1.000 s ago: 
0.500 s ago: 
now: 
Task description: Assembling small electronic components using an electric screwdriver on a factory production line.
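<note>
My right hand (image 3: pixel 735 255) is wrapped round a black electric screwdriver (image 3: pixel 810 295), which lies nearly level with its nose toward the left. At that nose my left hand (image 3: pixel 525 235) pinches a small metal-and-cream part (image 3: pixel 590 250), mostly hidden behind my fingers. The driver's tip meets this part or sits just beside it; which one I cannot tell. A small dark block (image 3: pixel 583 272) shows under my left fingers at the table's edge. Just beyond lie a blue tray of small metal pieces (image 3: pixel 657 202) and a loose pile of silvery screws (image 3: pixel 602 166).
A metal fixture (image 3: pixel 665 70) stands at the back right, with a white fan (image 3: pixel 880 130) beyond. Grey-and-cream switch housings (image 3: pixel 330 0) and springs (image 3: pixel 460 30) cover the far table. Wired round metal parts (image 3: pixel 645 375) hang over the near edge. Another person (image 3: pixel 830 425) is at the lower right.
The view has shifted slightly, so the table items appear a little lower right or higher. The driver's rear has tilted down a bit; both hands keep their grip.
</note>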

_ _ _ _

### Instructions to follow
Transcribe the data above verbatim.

### Output
1.000 s ago: 
0.500 s ago: 
now: 
Task description: Assembling small electronic components using an electric screwdriver on a factory production line.
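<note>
My right hand (image 3: pixel 735 255) is wrapped round a black electric screwdriver (image 3: pixel 810 295), which lies nearly level with its nose toward the left. At that nose my left hand (image 3: pixel 525 235) pinches a small metal-and-cream part (image 3: pixel 590 250), mostly hidden behind my fingers. The driver's tip meets this part or sits just beside it; which one I cannot tell. A small dark block (image 3: pixel 583 272) shows under my left fingers at the table's edge. Just beyond lie a blue tray of small metal pieces (image 3: pixel 657 202) and a loose pile of silvery screws (image 3: pixel 602 166).
A metal fixture (image 3: pixel 665 70) stands at the back right, with a white fan (image 3: pixel 880 130) beyond. Grey-and-cream switch housings (image 3: pixel 330 0) and springs (image 3: pixel 460 30) cover the far table. Wired round metal parts (image 3: pixel 645 375) hang over the near edge. Another person (image 3: pixel 830 425) is at the lower right.
The view has shifted slightly, so the table items appear a little lower right or higher. The driver's rear has tilted down a bit; both hands keep their grip.
</note>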

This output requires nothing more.